Two, three days ago I swallowed a razor blade in the morning. It kept nagging at me and I could hardly gulp my breakfast. I jumped on my bike and headed to work, an absurdly short distance away. I was hit by a truck. The heavy wheels squashed my bones one by one and squeezed the life out of me. I climbed the flight of stairs to the office and with every step I scaled I felt the impact of a powerful baseball bat crushing my knees, tearing apart my flesh and muscles. I slumped heavily on the chair, completely stunned in front of the screen as slow realization crept through my foggy brain. It’s the fucking flu.
There’s nothing I hate more than being sick. My tolerance to the common cold is close to nil. If a kid is infected two blocks away and I merely look at him from afar chances are I’ll catch it and turn into a useless lump in 24 hours or less. For the last few years I’ve been taking the shot every October. Although, it didn’t disappear completely from my life, the frequency of falling down victim to the flue has been greatly reduced. I used to get the cold twice, perhaps thrice a year. Now it’s more like once every two or three years. Yet when it hits, it hits hard, no holds barred, under the belt, over the head, anywhere where it hurts, continuously, incessantly, without mercy or remorse, until it runs its full demonic course.
Whether I take over the counter or prescription medications, drink exotic herbs, recite magic incantations, chant ghoulish invocations, pray to the almighty God above or plead with the lowly spirits of the netherworld I won’t fully get on my feet again before the flu wreaks havoc on my body and soul. A wise doctor once commented on my ordeal, “It’ll take you 7 days to get over the symptoms of the common cold or flu, assuming of course that you take your medication, drink plenty of liquid and rest. If you don’t, you won’t get well before a week.”
How come, I wonder, they’ve developed cruise missiles able to cross continents then hit a skinny bearded man in a bunker of concrete six stories down but still do not have a damn clue on how to eradicate once and for all the flu, among other human inflictions and miseries. Or do they but rather make us suffer and pay hard earned money to pharmaceutical companies. Didn’t Pfizer sue the Indians because they were mass producing a cheap drug for AIDS without paying “royalties”? Kiss Ikht humanity if this is how it was meant to be (Kiss Ikht is one Arabic variant for Fuck, yet more eloquent and melodic).

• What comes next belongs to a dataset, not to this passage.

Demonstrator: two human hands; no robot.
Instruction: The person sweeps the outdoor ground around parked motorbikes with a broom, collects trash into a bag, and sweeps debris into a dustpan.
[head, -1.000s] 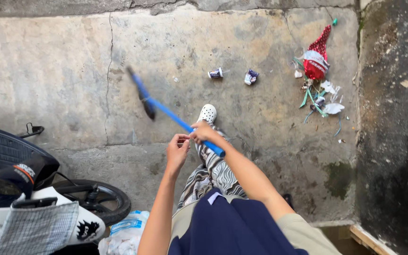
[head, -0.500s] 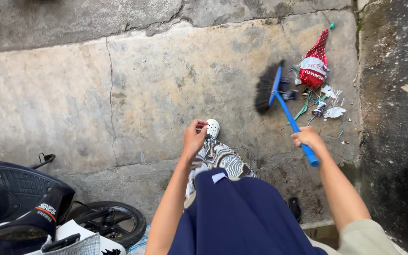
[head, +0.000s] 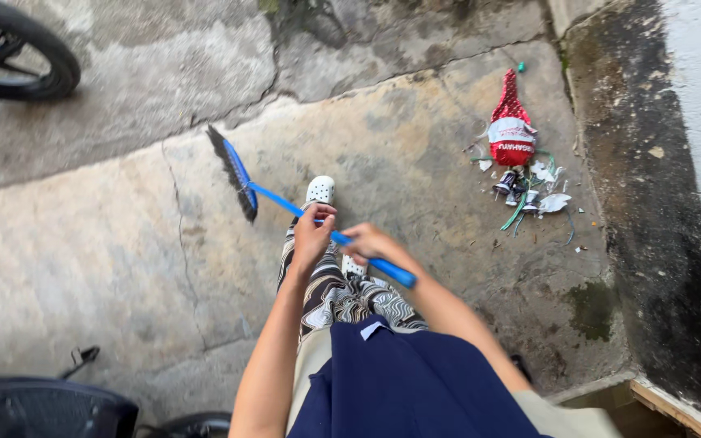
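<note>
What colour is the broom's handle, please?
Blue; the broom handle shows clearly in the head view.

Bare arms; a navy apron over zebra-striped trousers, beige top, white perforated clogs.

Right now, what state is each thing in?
Blue broom: held in both hands, head out to the left on the concrete.
Left hand: closed on the handle.
Right hand: closed on the handle near its end.
Red bag: crumpled, lying by the wall.
Litter pile: gathered just below the bag.
</note>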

You will certainly excuse my obscenity and absurdity once you know under what chemical influence my brain neurons happen to be at right this moment. I have taken a little of everything. Pills, capsules, syrups, squeezed lemons, water and chicken soup. I have rested endlessly in bed. I have even watched Arabic movies. Send in your remedies if you happen to have any. Please hurry before the week or the 7 days (whichever comes first) are over.